Task instructions: Both the line with "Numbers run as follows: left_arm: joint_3" and the line with "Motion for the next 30" in the records below must appear in the output, along with every line between them, exactly and with nothing added.

Records contained in a dataset
+---+
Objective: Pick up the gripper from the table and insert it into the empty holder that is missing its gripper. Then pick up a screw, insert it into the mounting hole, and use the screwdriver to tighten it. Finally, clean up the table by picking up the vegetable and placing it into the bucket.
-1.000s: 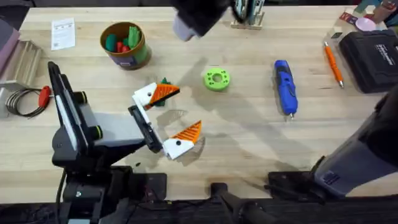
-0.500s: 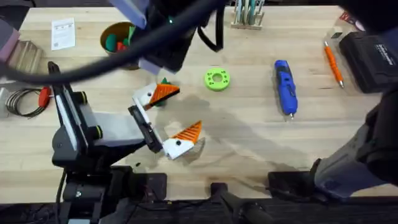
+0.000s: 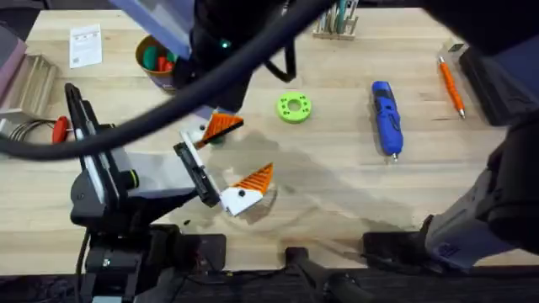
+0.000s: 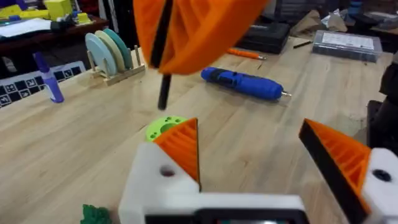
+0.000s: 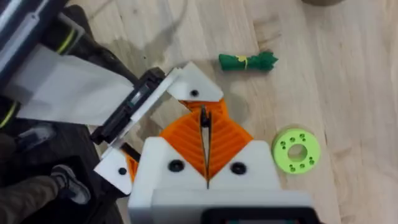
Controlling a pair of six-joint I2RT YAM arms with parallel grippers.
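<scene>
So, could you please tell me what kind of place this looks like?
Probably a robotics lab workbench: a wooden table with a blue powered screwdriver, an orange pen and a black case, with more cluttered benches behind.

bucket (image 3: 157, 61) half hidden by blurred right arm, vegetable (image 3: 217, 137) mostly covered

I find no text I can read. A white printed card (image 3: 85, 45) at the table's far left corner carries marks too small to make out, and a checkered marker sheet (image 4: 25, 87) shows only black-and-white squares.
</scene>
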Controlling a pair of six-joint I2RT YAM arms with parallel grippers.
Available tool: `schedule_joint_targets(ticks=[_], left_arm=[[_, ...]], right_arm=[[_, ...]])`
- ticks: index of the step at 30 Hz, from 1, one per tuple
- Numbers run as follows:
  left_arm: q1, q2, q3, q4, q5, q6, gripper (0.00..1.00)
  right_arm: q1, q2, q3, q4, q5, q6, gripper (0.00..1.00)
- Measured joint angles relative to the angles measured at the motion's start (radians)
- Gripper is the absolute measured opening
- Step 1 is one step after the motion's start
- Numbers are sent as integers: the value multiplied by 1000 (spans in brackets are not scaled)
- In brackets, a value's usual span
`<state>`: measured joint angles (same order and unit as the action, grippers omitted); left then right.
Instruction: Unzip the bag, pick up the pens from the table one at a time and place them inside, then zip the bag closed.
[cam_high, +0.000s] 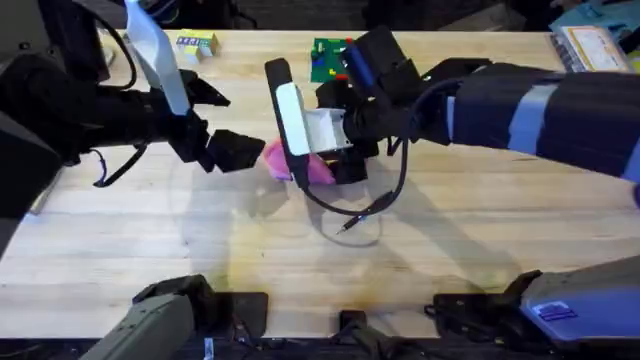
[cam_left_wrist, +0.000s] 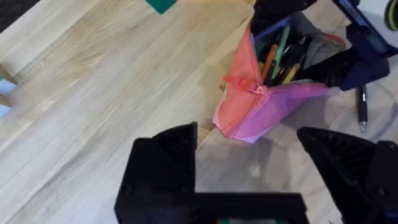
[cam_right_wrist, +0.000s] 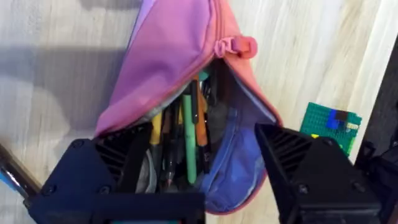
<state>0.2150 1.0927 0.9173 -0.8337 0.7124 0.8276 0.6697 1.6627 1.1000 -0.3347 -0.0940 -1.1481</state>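
On wooden table (cam_high: 150, 230), bag (cam_right_wrist: 180, 56) gapes between right gripper (cam_right_wrist: 202, 180) fingers.

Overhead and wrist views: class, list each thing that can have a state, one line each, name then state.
Pink pencil pouch: partly unzipped, mouth gaping, on the table.
Zipper pull: partway along, at the end of the opening.
Pens in the pouch: inside, standing in the open mouth.
Black pen: lying on the table beside the pouch.
Left gripper: open, empty.
Right gripper: open, over the pouch mouth.
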Motion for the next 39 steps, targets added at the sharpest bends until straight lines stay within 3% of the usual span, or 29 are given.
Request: schedule_joint_targets(ticks=[14, 21, 28, 39], left_arm=[[0, 0, 0, 0, 2, 0, 993], [0, 0, 0, 0, 2, 0, 993], [0, 0, 0, 0, 2, 0, 993], [0, 0, 0, 0, 2, 0, 993]], right_arm=[[4, -10, 3, -2, 24, 124, 998], [9, -143, 3, -2, 49, 303, 998], [10, -281, 3, -39, 110, 555, 998], [11, -440, 3, -287, 188, 1095, 998]])
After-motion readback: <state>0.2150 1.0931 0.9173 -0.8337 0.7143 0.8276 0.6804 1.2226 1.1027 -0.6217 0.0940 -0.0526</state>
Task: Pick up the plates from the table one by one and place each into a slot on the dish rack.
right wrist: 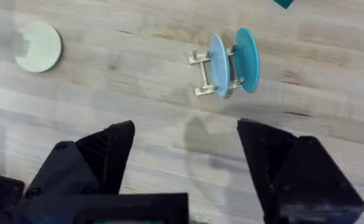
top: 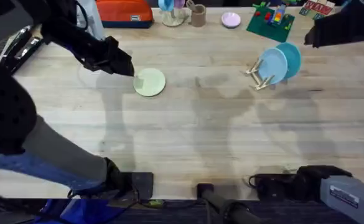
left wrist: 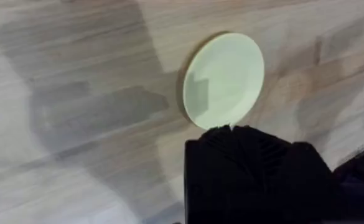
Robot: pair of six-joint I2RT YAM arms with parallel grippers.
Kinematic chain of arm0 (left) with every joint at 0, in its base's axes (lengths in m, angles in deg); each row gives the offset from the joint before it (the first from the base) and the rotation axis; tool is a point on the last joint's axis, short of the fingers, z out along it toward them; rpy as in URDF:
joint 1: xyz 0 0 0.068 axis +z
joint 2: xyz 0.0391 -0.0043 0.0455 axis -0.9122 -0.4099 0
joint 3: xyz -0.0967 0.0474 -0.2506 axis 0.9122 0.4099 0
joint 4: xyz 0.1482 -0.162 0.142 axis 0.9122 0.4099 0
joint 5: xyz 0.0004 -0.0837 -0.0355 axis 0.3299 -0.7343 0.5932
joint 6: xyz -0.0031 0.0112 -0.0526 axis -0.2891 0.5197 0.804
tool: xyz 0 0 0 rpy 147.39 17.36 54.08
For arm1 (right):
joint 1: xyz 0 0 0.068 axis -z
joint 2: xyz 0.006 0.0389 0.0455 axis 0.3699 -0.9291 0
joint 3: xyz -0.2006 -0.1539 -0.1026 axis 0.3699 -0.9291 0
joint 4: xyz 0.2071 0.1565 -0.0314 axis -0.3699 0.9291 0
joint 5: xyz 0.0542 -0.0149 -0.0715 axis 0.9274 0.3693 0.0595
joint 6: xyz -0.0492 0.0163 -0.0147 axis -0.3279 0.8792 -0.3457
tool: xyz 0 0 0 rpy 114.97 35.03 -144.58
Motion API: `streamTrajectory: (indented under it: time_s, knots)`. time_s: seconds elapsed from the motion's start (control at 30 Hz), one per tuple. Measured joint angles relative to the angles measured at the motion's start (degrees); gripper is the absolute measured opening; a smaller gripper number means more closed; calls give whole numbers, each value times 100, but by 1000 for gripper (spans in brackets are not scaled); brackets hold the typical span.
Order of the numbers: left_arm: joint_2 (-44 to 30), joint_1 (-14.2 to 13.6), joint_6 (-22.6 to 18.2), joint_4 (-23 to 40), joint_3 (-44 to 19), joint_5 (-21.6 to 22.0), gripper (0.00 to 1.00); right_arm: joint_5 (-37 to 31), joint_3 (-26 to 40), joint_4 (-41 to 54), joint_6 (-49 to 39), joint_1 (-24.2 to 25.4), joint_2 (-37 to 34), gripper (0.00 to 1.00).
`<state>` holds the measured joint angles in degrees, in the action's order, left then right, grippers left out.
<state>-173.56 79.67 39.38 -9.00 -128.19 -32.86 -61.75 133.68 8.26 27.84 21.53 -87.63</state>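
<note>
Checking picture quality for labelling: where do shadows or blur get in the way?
Overhead: soft arm shadows across the table. Left wrist: dark shadow beside and on the pale yellow-green plate, and the left gripper looks blurred. Right wrist: faint shadow below the dish rack.

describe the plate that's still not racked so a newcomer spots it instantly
On the light wood table, look left of centre, far from the dish rack at the right. A small round plate lies flat there, by the left pincer. It is pale yellow-green; the racked blue plates stand on edge.
</note>
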Motion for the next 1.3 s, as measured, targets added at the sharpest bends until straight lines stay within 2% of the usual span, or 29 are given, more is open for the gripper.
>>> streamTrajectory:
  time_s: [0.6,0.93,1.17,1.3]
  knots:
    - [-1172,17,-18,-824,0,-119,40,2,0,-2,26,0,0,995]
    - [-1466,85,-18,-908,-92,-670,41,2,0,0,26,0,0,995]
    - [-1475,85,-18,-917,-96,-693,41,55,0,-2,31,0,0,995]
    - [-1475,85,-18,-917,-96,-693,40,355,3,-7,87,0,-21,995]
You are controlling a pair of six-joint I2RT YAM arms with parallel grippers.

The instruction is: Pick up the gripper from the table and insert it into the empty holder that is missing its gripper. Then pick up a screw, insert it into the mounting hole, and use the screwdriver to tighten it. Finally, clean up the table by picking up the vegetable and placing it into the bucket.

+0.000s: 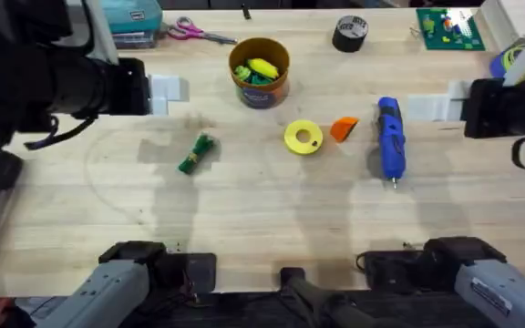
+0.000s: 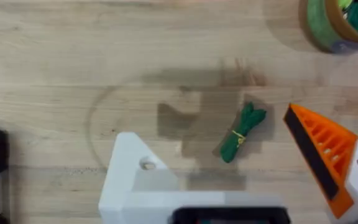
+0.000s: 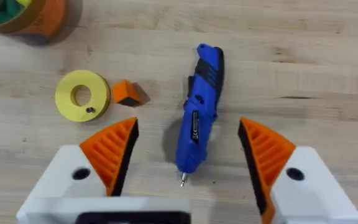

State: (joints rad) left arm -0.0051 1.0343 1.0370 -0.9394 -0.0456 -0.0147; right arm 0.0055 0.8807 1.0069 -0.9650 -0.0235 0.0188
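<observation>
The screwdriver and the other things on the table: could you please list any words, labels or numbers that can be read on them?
None can be read.
The screwdriver: a small dark label on its body, too blurred to read.
The bucket: a printed band round its wall, too small to read.
The teal box at the far edge: a pale label, unreadable.
The right arm's grey link: a white sticker, unreadable.

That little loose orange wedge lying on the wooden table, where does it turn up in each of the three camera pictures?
Overhead: the small orange ribbed plastic wedge lies right of centre, between the flat yellow disc and the blue pen-shaped screwdriver.
Left wrist: not in this picture.
Right wrist: the wedge lies just beside the yellow disc, with the screwdriver on its other side.
Shared landmark: the yellow disc.
</observation>
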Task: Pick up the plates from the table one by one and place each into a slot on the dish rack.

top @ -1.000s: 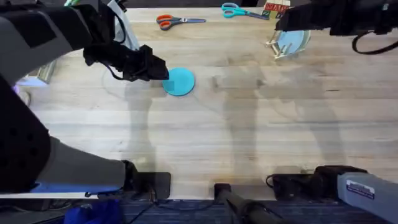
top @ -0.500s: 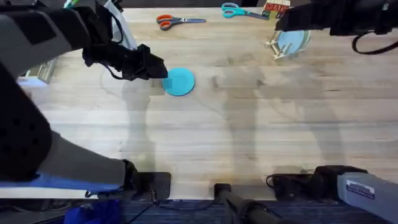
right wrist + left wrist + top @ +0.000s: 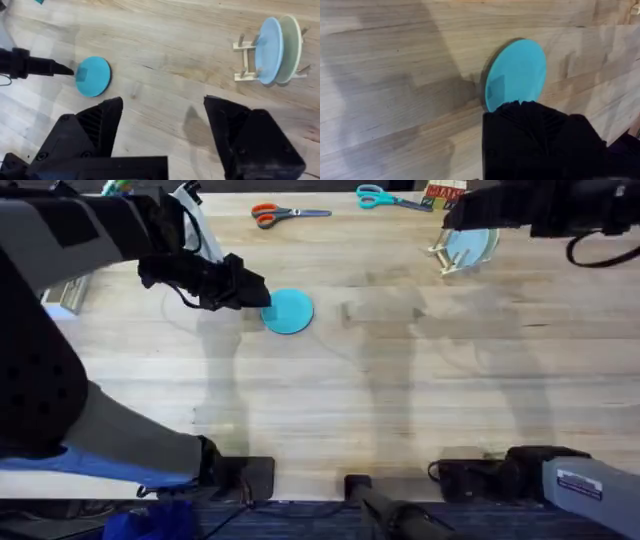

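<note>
A teal plate [image 3: 290, 312] lies flat on the wooden table [image 3: 400, 380], left of centre. My left gripper [image 3: 256, 292] is at the plate's left rim and touches it. In the left wrist view the teal plate [image 3: 517, 70] lies just beyond the black gripper body. In the right wrist view, the left gripper's tip [image 3: 62, 69] meets the teal plate [image 3: 93, 76]. A pale blue plate [image 3: 470, 244] stands upright in the dish rack [image 3: 443, 258] at the far right. My right gripper [image 3: 162, 102] is open and empty, hovering high near the dish rack [image 3: 245, 62].
A cream plate [image 3: 291, 47] stands in the rack behind the pale blue plate [image 3: 267, 50]. Orange-handled scissors [image 3: 278, 214] and teal-handled scissors [image 3: 385, 197] lie along the far edge. A red box [image 3: 443, 194] sits behind the rack.
</note>
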You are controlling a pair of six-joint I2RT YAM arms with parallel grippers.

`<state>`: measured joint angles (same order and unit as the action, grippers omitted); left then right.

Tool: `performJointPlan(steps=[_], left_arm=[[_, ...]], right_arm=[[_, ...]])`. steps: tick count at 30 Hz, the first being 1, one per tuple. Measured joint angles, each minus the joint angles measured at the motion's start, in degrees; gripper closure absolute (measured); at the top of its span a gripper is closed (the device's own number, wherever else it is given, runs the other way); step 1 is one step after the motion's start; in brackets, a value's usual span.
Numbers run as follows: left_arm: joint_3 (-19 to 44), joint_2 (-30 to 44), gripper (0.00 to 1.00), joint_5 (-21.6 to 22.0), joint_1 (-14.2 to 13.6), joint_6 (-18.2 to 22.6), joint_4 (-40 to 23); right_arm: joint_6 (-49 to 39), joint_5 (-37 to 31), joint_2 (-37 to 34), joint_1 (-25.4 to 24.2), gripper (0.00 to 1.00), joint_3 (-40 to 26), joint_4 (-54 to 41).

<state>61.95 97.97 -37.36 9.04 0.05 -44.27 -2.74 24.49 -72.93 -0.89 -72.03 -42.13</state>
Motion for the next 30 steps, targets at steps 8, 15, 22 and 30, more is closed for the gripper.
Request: performJointPlan(steps=[8,15,22,30], left_arm=[[0.00,1.69,0.960,-0.25,0.00,0.00,1.25],[0.02,7.68,0.960,-1.86,0.25,-0.02,4.34],[1.45,12.32,0.960,-9.08,1.63,-0.02,5.85],[2.74,18.04,0.959,-18.67,2.27,-0.05,7.12]], right_arm=[[-0.02,0.00,0.01,0.00,0.038,0.00,0.00],[0.06,0.00,0.01,0.00,0.039,0.00,0.00],[0.90,0.00,0.00,0.00,0.038,0.00,0.00],[1.05,0.00,0.00,0.02,0.038,0.00,0.00]])
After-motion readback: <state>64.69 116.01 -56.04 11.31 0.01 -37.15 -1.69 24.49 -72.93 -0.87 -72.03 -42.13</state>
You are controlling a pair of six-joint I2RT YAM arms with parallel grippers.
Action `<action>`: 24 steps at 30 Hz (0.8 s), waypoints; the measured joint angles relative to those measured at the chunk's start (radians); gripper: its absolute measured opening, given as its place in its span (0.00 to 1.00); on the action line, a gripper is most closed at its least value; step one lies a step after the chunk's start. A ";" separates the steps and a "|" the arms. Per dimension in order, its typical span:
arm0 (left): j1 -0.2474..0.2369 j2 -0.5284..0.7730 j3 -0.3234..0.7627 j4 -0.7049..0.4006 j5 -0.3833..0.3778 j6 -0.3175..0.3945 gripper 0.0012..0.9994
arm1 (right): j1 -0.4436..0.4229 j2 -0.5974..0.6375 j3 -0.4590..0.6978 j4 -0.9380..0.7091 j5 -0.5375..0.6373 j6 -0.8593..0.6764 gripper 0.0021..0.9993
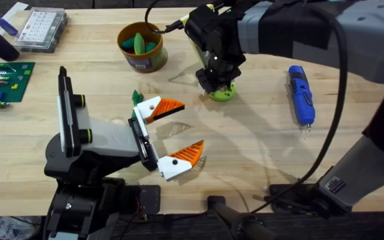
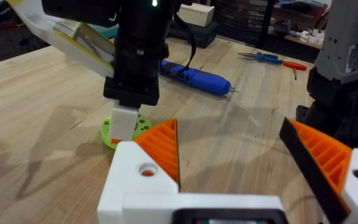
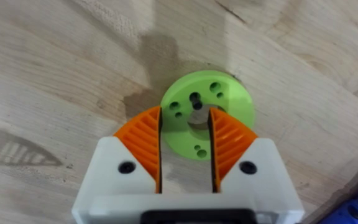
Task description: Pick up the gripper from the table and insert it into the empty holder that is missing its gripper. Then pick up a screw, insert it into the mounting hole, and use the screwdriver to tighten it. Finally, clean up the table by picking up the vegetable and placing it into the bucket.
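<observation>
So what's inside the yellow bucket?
The bucket holds green pieces, at least one shaped like a pea pod. Its wall and the pieces on top cover whatever lies deeper, so I can't tell how many there are.

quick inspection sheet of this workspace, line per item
surface: wooden table, bare at the middle
job's things: blue screwdriver lying right of the green disc; bucket holding green pieces
clutter: clear box, green brick plate at far left
grippers: left claw open, holding nothing; right claw over the disc, fingers astride its centre
cables: black cable along the right arm
surroundings: pliers lie beyond the screwdriver
</observation>
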 joint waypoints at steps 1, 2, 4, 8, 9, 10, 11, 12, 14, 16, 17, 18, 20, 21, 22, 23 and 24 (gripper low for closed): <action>0.000 0.000 0.000 0.002 0.000 -0.001 0.99 | 0.000 0.000 0.000 -0.001 -0.001 0.000 0.17; 0.000 0.000 0.000 0.003 0.000 -0.001 0.99 | 0.000 0.000 0.000 -0.001 -0.001 0.000 0.17; 0.000 0.000 0.000 0.002 0.000 -0.001 0.99 | 0.000 0.000 0.000 -0.002 -0.001 0.000 0.17; 0.000 0.000 0.000 0.003 0.000 -0.001 0.99 | 0.000 0.000 0.000 -0.003 -0.002 0.000 0.17; 0.000 0.000 0.000 0.003 0.000 -0.001 0.99 | 0.000 0.000 0.000 -0.005 -0.002 0.000 0.17; 0.000 0.000 0.000 0.003 0.000 -0.001 0.99 | 0.000 0.000 0.000 -0.007 -0.002 0.000 0.17; 0.000 0.000 0.000 0.003 0.000 -0.001 0.99 | 0.000 -0.001 0.000 -0.008 -0.003 0.000 0.17; 0.000 0.000 0.000 0.003 0.000 -0.001 0.99 | 0.000 -0.003 0.000 -0.012 -0.003 0.000 0.17; 0.000 0.000 0.000 0.003 0.000 -0.001 0.99 | 0.000 -0.010 -0.001 -0.030 -0.003 0.000 0.17; 0.000 0.000 0.000 0.003 0.000 -0.001 0.99 | 0.000 -0.029 -0.004 -0.043 -0.003 0.000 0.17; 0.000 0.000 0.000 0.003 0.000 -0.001 0.99 | 0.000 -0.044 -0.005 -0.050 -0.003 0.000 0.17; 0.000 0.000 0.000 0.003 0.000 -0.001 0.99 | 0.000 -0.065 -0.005 -0.057 -0.003 0.000 0.17; 0.000 0.000 0.000 0.003 0.000 -0.001 0.99 | 0.000 -0.116 -0.005 -0.073 -0.003 0.000 0.17; 0.000 0.000 0.000 0.003 0.000 -0.001 0.99 | 0.000 -0.146 -0.005 -0.082 -0.003 0.000 0.17; 0.000 0.000 0.000 0.003 0.000 -0.001 0.99 | 0.000 -0.176 -0.005 -0.092 -0.003 0.000 0.17; 0.000 0.000 0.000 0.003 0.000 -0.001 0.99 | 0.000 -0.204 -0.005 -0.101 -0.003 0.000 0.17; 0.000 0.000 0.000 0.003 0.000 -0.001 0.99 | 0.000 -0.230 -0.005 -0.107 -0.003 0.000 0.17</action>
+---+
Answer box:
Numbers run as follows: left_arm: joint_3 (-19 to 44), joint_2 (-30 to 44), gripper (0.00 to 1.00), joint_5 (-21.6 to 22.0), joint_1 (-14.2 to 13.6), joint_6 (-18.2 to 22.6), joint_4 (-40 to 23); right_arm: joint_6 (-49 to 39), joint_5 (-37 to 31), joint_2 (-37 to 34), joint_1 (-25.4 to 24.2), gripper (0.00 to 1.00), joint_3 (-40 to 26), joint_4 (-54 to 41).

<state>61.95 97.97 -37.36 9.04 0.05 -44.27 -2.74 24.49 -72.93 -0.89 -72.03 -42.13</state>
Motion for the next 30 steps, targets at steps 8, 15, 22 and 30, more is closed for the gripper.

There is nothing more to the output.